__Problem to work on__. Omit the pictures and reproduce the rest of the listing exactly.
● ● ● ● ●
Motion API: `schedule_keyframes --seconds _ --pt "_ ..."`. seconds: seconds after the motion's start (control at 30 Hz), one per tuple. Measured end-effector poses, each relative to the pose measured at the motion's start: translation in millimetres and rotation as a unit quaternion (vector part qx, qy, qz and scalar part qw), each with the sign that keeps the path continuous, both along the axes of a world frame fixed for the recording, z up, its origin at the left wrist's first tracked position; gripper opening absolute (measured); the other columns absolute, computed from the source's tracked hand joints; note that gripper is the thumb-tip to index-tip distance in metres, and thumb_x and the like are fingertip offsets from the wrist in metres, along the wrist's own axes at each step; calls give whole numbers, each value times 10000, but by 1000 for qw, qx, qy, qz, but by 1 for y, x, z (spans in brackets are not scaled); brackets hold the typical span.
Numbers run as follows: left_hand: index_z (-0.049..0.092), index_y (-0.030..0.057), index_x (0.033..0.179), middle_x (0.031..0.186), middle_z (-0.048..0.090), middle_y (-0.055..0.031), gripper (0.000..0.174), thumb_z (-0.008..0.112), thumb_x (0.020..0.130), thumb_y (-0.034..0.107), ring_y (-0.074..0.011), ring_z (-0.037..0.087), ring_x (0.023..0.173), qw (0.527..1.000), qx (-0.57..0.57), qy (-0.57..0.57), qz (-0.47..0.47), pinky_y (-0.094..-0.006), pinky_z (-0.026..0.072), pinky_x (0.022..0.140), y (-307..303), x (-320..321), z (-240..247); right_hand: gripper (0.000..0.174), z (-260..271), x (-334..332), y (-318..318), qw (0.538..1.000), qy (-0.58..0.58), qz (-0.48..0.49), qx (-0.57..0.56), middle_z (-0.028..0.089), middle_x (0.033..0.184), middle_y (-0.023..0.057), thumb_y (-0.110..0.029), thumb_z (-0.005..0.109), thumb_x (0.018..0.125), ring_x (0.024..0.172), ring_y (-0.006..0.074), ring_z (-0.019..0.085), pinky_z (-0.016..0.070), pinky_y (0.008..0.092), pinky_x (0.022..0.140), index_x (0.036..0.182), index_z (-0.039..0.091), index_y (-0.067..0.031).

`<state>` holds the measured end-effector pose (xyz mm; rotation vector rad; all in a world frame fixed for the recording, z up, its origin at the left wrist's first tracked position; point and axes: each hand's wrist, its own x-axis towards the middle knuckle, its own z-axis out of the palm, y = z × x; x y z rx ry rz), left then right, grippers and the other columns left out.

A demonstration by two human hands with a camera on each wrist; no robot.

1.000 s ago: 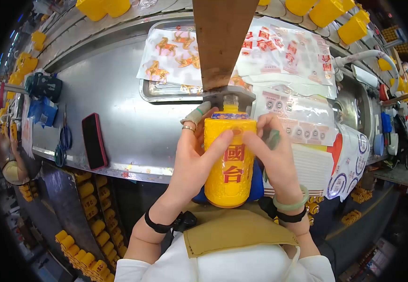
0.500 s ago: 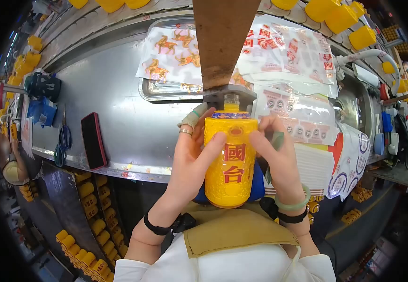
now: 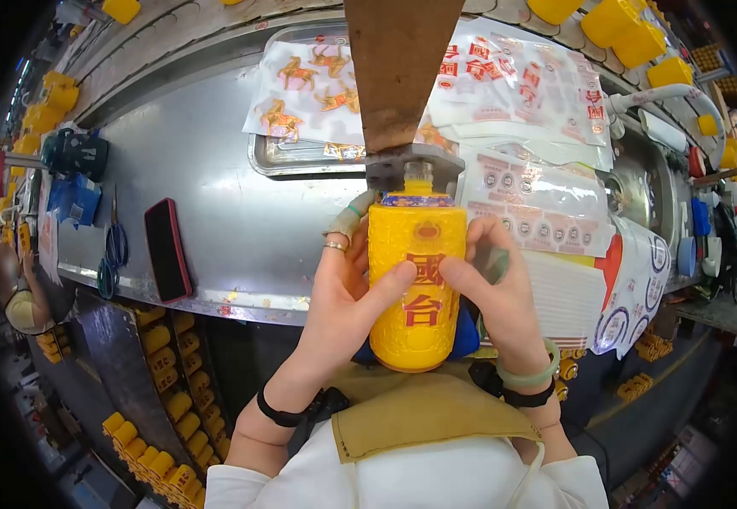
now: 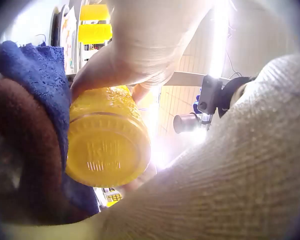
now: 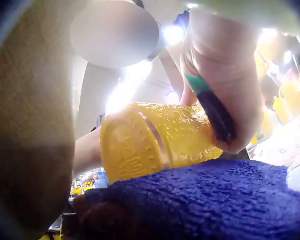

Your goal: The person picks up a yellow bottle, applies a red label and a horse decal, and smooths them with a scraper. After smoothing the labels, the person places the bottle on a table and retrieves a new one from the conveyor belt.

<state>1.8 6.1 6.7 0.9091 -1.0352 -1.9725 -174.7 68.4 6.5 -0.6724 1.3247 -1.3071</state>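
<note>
A yellow glass bottle with red characters, a red oval emblem and a blue patterned shoulder band lies tilted in front of the apron, its clear neck pointing away. My left hand grips its left side, thumb pressed beside the upper character; a pale cover wraps one finger. My right hand holds the other side, its thumb at the same character. A small green-and-black tool is tucked in the right palm. Beneath the bottle is a blue cloth, and the wrist views show the bottle's embossed base.
A brown post stands just beyond the bottle neck. Decal sheets and a metal tray lie behind. At left are a phone and scissors; a sink is at right. Yellow bottles line the back.
Both thumbs have slid from beside the oval emblem down the bottle's front to the upper red character. The bottle has shifted slightly away from the body. Bottles along the back have moved.
</note>
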Motion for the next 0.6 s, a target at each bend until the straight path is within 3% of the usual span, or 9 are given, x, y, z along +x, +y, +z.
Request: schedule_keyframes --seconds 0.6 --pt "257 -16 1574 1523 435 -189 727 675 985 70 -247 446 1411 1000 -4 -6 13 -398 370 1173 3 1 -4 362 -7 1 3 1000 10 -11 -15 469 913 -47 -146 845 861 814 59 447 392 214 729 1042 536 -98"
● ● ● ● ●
__Exercise solution__.
Motion API: `schedule_keyframes --seconds _ --pt "_ ..."`. seconds: seconds after the motion's start (control at 30 Hz), one per tuple. Measured end-effector poses, each relative to the pose measured at the motion's start: translation in millimetres and rotation as a unit quaternion (vector part qx, qy, qz and scalar part qw), each with the sign that keeps the path continuous, both along the axes of a world frame fixed for the recording, z up, its origin at the left wrist's first tracked position; gripper opening absolute (measured); the other columns absolute, computed from the source's tracked hand joints; note that gripper is the thumb-tip to index-tip distance in metres, and thumb_x and the like are fingertip offsets from the wrist in metres, along the wrist's own axes at each step; calls give whole numbers, each value times 10000, but by 1000 for qw, qx, qy, qz, but by 1 for y, x, z (spans in brackets are not scaled); brackets hold the typical span.
Numbers run as follows: left_hand: index_z (-0.049..0.092), index_y (-0.030..0.057), index_x (0.033..0.179), middle_x (0.031..0.186), middle_z (-0.048..0.090), middle_y (-0.055..0.031), gripper (0.000..0.174), thumb_z (-0.008..0.112), thumb_x (0.020..0.130), thumb_y (-0.034..0.107), ring_y (-0.074..0.011), ring_z (-0.037..0.087), ring_x (0.023..0.173), qw (0.527..1.000), qx (-0.57..0.57), qy (-0.57..0.57), qz (-0.47..0.47), pinky_y (-0.094..-0.006), pinky_z (-0.026..0.072), pinky_x (0.022..0.140), y (-307..303), x (-320..321), z (-240..247); right_hand: gripper (0.000..0.174), z (-260..271), x (-334..332), y (-318..318), qw (0.538..1.000), qy (-0.58..0.58), qz (-0.48..0.49), qx (-0.57..0.56), middle_z (-0.028..0.089), middle_x (0.033..0.184), middle_y (-0.023..0.057), thumb_y (-0.110..0.029), thumb_z (-0.005..0.109), thumb_x (0.018..0.125), ring_x (0.024..0.172), ring_y (-0.006..0.074), ring_z (-0.019..0.085), pinky_z (-0.016..0.070), pinky_y (0.008..0.092), pinky_x (0.022..0.140), index_x (0.036..0.182), index_z (-0.039..0.091), index_y (-0.067..0.031).

`<state>` holds the measured end-effector pose (xyz mm; rotation vector rad; all in a world frame fixed for the recording, z up, its origin at the left wrist's first tracked position; point and axes: each hand's wrist, its own x-axis towards the middle knuckle, its own z-axis out of the palm, y = z × x; x y z rx ry rz), left then right, grippers and the other columns left out.

A demonstration by two human hands with a camera on each wrist; no robot.

1.000 s ago: 
0.500 s ago: 
now: 
now: 
now: 

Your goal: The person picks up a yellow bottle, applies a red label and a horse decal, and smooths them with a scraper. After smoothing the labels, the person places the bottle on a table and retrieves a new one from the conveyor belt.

<state>1.8 6.1 6.7 0.9091 -1.0352 -1.9725 -174.7 68.4 6.5 -0.6724 1.3247 -1.3071</state>
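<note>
A yellow glass bottle with red characters, a red oval emblem and a blue patterned shoulder band lies tilted in front of the apron, its clear neck pointing away. My left hand grips its left side, thumb pressed beside the upper character; a pale cover wraps one finger. My right hand holds the other side, its thumb at the same character. A small green-and-black tool is tucked in the right palm. Beneath the bottle is a blue cloth, and the wrist views show the bottle's embossed base.
A brown post stands just beyond the bottle neck. Decal sheets and a metal tray lie behind. At left are a phone and scissors; a sink is at right. Yellow bottles line the back.
Both thumbs have slid from beside the oval emblem down the bottle's front to the upper red character. The bottle has shifted slightly away from the body. Bottles along the back have moved.
</note>
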Motion for the next 0.6 s, a target at each bend until the straight path is within 3% of the usual span, or 9 are given, x, y, z along +x, +y, +z.
Request: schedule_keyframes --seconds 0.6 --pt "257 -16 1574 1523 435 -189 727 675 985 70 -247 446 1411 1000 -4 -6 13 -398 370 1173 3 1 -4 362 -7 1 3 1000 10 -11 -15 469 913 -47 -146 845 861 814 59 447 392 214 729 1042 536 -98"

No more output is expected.